EngramClaw
Security checks across static analysis, malware telemetry, and agentic risk
Overview
EngramClaw is a coherent persistent-memory skill; the main things to notice are that it installs external memory/MCP tools and lets the agent proactively save and reuse session context.
This skill appears purpose-aligned and not malicious from the provided artifacts. Install it only if you want the agent to maintain persistent technical memory across sessions, and be mindful that saved summaries, preferences, decisions, and project notes can influence future work.
Static analysis
No static analysis findings were reported for this release.
VirusTotal
VirusTotal findings are pending for this skill version.
Risk analysis
Artifact-based informational review of SKILL.md, metadata, install specs, static scan signals, and capability signals. ClawScan does not execute the skill or run runtime probes.
Information saved in Engram may be reused later by the agent, which is useful but can also preserve stale, sensitive, or mistaken context.
The skill intentionally stores and retrieves memory across sessions, so prior saved content can shape future agent behavior.
Engram te da memoria persistente entre sesiones. Recuerdas bugfixes, decisiones de arquitectura, patrones y descubrimientos de conversaciones previas.
Use project-specific memory where possible, avoid saving secrets or private details, and periodically review or delete outdated memories.
The agent may store technical decisions, discoveries, or session summaries without asking every time.
The agent is instructed to save memories proactively rather than only after explicit user requests.
NO esperes a que te pidan guardar → Decide proactivamente.

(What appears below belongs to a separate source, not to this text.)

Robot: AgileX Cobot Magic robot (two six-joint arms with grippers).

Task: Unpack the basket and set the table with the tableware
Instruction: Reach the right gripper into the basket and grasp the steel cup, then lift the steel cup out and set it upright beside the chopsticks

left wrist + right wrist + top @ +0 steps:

Before installing, make sure you are comfortable with proactive memory saving, and instruct the agent not to store sensitive or personal information if that matters for your workflow.
Installing global command-line tools gives those tools local execution ability on your machine.
The setup documentation includes installing an external global npm package as one supported installation path.
npm install -g mcporter
Install MCPorter and Engram only from trusted sources, and prefer reviewed or pinned package versions where your environment requires stronger supply-chain controls.
The agent will communicate with a local MCP memory backend to save, search, update, and delete memories.
The skill registers Engram as an MCP server accessed through MCPorter, creating a local agent-to-tool communication channel.
mcporter config add engram --stdio "engram mcp"
Only register MCP servers you trust, and keep the memory backend scoped to projects or workflows where persistent context is intended.